An unencrypted private key is no different to an unencrypted password manager, and thats a fact. Dont store secrets in plain text.

hoppp•9m ago
I meant that not everyone is doing it at home.

Do you think a person's private computer is a secure workplace?

If it was security sensitive space there would be no agents running amuck.

madaxe_again•20m ago
I once ran rm -rf on a live NFS mount that the live operations of a major brokerage depended upon.

I challenge any agent to do worse than an intern with root access.

rbanffy•19m ago
Reminds me I need to update my `burn.sh` script.
swatcoder•17m ago
You are correct.

You can't trust the agent, let alone its harness, to oberve any particular directive you give it, so "md files" provide no meaningful protection for anything important.

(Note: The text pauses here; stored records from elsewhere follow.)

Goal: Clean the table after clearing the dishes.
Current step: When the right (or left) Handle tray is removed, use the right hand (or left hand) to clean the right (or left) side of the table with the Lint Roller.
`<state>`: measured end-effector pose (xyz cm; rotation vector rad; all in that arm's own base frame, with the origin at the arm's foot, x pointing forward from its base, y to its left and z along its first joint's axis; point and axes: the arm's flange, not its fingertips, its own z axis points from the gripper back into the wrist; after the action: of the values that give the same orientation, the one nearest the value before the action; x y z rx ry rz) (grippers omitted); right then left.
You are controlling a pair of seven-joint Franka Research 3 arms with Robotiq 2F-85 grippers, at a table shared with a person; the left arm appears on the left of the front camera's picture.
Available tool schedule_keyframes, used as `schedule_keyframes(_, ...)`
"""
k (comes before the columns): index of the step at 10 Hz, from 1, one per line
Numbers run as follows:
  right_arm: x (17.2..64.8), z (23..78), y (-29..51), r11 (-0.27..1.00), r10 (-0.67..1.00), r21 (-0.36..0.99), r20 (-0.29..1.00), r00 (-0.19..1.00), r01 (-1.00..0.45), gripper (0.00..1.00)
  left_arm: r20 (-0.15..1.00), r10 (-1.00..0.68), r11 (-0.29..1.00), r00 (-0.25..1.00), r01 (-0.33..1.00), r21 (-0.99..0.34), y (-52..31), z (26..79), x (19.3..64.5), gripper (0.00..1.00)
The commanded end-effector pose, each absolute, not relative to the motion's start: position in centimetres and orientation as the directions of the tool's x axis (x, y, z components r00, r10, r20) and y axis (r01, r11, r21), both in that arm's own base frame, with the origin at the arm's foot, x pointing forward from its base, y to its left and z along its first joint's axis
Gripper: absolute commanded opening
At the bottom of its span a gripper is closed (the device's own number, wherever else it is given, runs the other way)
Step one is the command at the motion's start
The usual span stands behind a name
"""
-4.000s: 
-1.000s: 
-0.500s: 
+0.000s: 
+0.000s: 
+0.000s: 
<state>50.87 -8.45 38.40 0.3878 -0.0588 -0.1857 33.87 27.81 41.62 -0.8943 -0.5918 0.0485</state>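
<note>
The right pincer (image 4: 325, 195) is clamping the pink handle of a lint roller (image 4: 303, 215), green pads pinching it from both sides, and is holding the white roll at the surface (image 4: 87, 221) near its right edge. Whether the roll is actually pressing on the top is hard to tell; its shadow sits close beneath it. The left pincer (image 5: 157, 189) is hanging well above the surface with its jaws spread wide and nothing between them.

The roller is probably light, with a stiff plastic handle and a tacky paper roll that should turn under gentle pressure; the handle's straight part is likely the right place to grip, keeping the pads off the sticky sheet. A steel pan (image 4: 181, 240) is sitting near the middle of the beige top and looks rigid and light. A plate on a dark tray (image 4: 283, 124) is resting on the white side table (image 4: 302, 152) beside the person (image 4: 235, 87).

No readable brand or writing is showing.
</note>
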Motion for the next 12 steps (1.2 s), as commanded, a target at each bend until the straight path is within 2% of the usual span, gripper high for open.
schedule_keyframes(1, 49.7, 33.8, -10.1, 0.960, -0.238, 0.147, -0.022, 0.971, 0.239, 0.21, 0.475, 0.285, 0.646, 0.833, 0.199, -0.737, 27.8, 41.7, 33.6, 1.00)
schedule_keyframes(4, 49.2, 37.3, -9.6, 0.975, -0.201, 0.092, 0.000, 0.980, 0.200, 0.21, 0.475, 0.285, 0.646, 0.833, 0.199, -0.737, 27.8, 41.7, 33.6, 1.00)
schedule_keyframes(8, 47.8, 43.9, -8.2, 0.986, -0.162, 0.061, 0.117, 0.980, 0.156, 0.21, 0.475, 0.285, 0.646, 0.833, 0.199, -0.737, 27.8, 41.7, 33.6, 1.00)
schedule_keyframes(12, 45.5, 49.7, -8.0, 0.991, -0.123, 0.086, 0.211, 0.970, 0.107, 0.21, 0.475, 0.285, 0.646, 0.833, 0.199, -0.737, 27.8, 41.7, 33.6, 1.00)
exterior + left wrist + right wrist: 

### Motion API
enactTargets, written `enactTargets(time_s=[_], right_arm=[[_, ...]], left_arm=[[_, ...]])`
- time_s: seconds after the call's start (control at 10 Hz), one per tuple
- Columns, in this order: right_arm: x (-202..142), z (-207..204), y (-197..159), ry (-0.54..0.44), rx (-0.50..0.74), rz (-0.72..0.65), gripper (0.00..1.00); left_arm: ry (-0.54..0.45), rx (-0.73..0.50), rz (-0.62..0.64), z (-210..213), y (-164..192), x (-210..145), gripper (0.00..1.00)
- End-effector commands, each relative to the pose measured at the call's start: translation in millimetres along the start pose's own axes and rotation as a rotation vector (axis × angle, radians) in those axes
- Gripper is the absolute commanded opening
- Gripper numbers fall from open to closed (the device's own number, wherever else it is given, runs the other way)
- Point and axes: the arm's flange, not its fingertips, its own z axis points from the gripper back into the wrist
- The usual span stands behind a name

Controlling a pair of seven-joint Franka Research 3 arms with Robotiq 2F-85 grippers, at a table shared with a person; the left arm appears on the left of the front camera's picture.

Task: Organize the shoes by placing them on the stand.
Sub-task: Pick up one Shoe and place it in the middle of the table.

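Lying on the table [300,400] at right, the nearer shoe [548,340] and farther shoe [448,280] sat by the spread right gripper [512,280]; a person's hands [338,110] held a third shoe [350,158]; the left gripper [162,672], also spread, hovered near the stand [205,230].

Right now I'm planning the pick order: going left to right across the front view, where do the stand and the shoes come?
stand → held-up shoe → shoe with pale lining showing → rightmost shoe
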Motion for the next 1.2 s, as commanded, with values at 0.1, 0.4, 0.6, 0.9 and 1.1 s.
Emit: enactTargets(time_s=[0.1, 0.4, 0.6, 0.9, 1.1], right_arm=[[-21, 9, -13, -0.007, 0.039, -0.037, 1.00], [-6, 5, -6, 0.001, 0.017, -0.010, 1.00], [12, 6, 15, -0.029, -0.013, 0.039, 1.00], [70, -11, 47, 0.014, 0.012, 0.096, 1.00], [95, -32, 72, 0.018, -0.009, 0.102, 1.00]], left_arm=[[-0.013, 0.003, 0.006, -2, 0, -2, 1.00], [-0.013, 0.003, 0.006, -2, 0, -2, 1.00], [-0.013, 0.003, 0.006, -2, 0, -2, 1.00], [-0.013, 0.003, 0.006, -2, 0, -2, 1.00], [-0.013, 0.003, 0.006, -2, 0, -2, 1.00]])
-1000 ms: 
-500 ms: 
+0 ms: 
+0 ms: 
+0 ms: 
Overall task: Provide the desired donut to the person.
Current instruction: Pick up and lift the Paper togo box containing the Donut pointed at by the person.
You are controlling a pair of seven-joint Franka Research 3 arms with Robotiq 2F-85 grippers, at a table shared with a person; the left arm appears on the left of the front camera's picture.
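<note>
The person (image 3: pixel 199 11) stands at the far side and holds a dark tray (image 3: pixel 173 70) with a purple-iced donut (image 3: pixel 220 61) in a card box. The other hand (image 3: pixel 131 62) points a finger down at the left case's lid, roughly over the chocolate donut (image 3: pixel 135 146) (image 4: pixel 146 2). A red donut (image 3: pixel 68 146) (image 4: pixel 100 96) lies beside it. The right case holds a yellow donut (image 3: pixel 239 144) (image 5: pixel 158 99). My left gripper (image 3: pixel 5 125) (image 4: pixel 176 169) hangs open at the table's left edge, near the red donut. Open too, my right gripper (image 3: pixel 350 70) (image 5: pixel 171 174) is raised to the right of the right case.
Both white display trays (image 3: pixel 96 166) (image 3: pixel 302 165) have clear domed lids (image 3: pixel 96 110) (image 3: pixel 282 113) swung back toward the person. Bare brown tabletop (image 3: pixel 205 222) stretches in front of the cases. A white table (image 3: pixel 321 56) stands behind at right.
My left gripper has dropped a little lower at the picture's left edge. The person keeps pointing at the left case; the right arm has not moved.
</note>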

But users are broadly reckless and naive and commercial vendors are exploitative and irresponsonsible, so the vendors take advantage of what they can get away with for as long as they can get away with it.

Use a tight sandbox, and join the chorus loudly when others press on vendors to be make user safety an earnest and hard-to-abandon priority.

Y-bar•13m ago
I don't understand these people. Agent instructions in markdown is barely a suggestion. I have one which says "All code in this repository is executed in docker containers, run the services with `docker compose run --rm php-cli "$@"`. Gemini and Claude more often than not refuse to abide and will try to execute the environment using /opt/homebrew/bin/php on my host…
monegator•8m ago
> Is really any guarantee that they even follow those?

No, there isn't. I just don't understand how naive (or imbecile) people are. The most valuable thing for these companies is people's data used for training, so giving unrestricted access to a tool from them and believing they will never take advantage of it to gobble up whatever they want from your computer, just because they told you they'll never do that, swearsies, is naive, or incredibly stupid.

Insulate yourself, or better yet, go local whenever possible, and there isn't much you can't do local if you have enough patience.